Было ли это аморально, вступало ли в противоречие с жизнью, обычаями, Костров затруднялся ответить, и он решил при удобном случае у кого–либо спросить.
Под вечер, когда полк остановился в Широкове и солдаты, утомясь, легли отдыхать в садах, Костров отыскал Горюнова.
– Нефед, а Нефед, ты спишь? – спросил Костров, подойдя к запыленному кусту, под которым лежал Горюнов, впервые, кажется, за долгую окопную и ужимистую жизнь разметав руки и раскинув небрежно ноги.
– Што? – не открывая сонных глаз, простовато буркнул Нефед.
– Спишь, говорю? Ну, спи… Потом, – повернулся было Костров, но Нефед будто только сейчас сообразил, что к нему подходил командир, быстро привстал.
– На этот раз приказать не могу, – улыбнулся Алексей, – Спросить совета хочу насчет житья… Семейных дел…
– Извиняюсь, товарищ командир, – осклабился Нефед. – Каких семейных дел? – Нефед отодвинулся, уступая место капитану на постланной шинели.
Костров присел, начал выпытывать издалека, спрашивая, бывает ли в жизни так, чтобы человек женился на старшей сестре, а потом по какой–то причине – может, по причине разлада или смерти жены – муж остается холостым и скрепляет семейные узы с младшей сестренкой, конечно, по любви…
– Бывает и хуже, – не дослушав его, перебил Нефед. – У нас в деревне кузнец Трифон сразу с двумя жил… Жена молодайка, и мать ее – ты бы поглядел – в соку… Вот он и… – Нефед присвистнул, лукаво улыбаясь.
– То распутство, – с недовольством сказал Костров, – Меня интересует другое… По причине, не зависящей от мужчины, может он сойтись, конечно любя, с родной сестрой бывшей жены?
– Смотря какой мужчина. Ежели молод, так что ж ему лишать себя удовольствия загодя?
– Опять ты гнешь не туда, – сердито возразил Алексей, – Разошлись… Ну, бросила жена, ушла к другому. А у нее сестра… И как–то так случилось, одним словом, полюбили друг друга…
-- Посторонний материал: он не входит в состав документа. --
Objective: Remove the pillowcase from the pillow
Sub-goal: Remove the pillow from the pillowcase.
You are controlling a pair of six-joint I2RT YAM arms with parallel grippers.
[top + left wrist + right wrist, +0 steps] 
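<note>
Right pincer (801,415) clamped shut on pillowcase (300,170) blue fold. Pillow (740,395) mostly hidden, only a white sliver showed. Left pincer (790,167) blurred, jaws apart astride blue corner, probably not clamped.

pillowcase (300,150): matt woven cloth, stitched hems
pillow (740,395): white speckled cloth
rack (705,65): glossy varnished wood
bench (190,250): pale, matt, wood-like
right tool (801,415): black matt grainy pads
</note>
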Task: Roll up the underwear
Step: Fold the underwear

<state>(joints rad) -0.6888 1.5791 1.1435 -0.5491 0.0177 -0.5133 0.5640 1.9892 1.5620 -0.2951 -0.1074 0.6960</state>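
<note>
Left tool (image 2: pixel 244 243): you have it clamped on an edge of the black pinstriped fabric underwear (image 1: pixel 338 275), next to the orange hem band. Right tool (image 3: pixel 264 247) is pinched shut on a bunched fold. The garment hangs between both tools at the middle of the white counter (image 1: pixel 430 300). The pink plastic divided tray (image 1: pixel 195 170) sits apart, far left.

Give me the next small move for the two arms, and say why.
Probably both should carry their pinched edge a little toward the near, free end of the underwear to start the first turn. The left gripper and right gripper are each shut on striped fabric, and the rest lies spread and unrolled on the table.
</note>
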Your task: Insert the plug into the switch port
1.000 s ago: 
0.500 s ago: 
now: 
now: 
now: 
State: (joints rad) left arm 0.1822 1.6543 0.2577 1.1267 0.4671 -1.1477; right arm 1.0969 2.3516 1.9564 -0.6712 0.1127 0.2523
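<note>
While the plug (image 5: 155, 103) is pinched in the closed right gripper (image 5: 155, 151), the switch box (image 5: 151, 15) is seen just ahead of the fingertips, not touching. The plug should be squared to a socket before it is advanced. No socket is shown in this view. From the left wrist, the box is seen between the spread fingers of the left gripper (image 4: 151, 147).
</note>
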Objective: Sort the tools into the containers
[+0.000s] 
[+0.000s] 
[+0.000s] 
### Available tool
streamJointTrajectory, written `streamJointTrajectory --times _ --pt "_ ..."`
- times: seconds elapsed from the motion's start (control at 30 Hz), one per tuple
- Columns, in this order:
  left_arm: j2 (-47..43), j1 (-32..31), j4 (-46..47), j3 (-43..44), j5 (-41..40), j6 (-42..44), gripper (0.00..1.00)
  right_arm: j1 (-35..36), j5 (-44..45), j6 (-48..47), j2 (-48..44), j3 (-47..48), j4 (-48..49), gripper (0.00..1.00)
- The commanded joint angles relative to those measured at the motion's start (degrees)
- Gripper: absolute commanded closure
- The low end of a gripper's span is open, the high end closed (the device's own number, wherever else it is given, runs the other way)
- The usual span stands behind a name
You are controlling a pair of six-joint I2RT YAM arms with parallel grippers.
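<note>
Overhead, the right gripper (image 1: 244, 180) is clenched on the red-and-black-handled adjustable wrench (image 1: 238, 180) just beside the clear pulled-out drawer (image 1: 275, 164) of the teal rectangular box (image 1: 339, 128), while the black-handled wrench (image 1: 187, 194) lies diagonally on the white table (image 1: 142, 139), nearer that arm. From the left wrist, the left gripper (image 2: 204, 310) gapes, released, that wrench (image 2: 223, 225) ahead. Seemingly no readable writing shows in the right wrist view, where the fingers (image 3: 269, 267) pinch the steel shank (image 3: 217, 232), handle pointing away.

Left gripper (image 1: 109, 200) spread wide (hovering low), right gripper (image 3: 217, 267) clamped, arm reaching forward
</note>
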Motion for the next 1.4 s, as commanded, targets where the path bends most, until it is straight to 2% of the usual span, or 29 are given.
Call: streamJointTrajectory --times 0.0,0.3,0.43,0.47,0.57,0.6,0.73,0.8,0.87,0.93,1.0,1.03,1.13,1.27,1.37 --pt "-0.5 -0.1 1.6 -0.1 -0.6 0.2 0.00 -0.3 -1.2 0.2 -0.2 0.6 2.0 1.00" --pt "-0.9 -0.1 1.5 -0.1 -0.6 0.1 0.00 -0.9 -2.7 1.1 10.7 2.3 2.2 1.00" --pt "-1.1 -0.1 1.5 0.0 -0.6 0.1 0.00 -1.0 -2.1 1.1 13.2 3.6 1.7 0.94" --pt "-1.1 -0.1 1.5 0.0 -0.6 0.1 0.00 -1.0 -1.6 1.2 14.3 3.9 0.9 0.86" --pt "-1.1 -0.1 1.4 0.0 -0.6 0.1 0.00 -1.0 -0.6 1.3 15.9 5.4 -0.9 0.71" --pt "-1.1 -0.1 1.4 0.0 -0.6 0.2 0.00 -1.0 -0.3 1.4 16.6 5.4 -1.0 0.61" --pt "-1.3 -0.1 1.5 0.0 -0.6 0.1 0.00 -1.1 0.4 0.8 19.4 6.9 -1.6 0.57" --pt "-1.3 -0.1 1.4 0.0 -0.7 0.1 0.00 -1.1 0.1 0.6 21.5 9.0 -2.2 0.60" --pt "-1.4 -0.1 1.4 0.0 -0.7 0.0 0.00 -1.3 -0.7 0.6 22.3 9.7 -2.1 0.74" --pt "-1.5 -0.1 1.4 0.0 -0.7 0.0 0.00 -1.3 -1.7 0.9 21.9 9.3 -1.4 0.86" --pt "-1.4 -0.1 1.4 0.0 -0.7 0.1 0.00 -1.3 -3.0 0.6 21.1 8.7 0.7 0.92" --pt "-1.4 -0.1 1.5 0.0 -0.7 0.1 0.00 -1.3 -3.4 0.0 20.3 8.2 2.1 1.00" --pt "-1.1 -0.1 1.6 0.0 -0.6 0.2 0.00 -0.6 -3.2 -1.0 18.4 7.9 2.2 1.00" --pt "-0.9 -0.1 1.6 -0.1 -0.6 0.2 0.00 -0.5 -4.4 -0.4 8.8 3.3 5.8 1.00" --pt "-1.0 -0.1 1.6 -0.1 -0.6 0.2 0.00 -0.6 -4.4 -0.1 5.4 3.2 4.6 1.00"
– Полюбили, так и сходитесь. Какой в этом порок? – спросил своим чередом Нефед, догадавшись в чем дело.
– А не осудят?
– Кто?
– Люди.
– Умные не осудят. А с дураков – какой спрос?
Уходя к себе в пахнущий смородиной и лежалым сеном сад, Алексей Костров встретил ехавшего по дороге на двуколке комиссара Гребенникова. Голова у него наискосок была перевязана марлей, видно не оправился еще от контузии.
– Подсаживайся, Костров, подвезу, – сказал Иван Мартынович, уступая рядом место.
– Спасибо, товарищ комиссар, мне близко, – указал он на старые яблони, утомленно свесившие через деревянную изгородь крупные яблоки в листьях.
Поздоровавшись с Костровым и задержав его руку в своей, Гребенников сообщил, что есть возможность поехать в глубокий тыл – на Урал.
– Приглашение оттуда пришло. Шефы зовут в гости, заодно передадут танковую колонну «Уральский рабочий». Дивизия–то наша механизируется, потому и вывели из боя.
– Рад бы съездить, да не гожусь я… Во–первых, пехотинец, и в танках разбираюсь постольку поскольку…
– С нами поедет специалист–инженер. Нам же придется выступать с докладами.
– Плохой из меня докладчик. Не умею я…
– Сумеешь. Фронтовик, тертый калач. А теперь и коммунист. Так что собирайся, через недельку тронемся.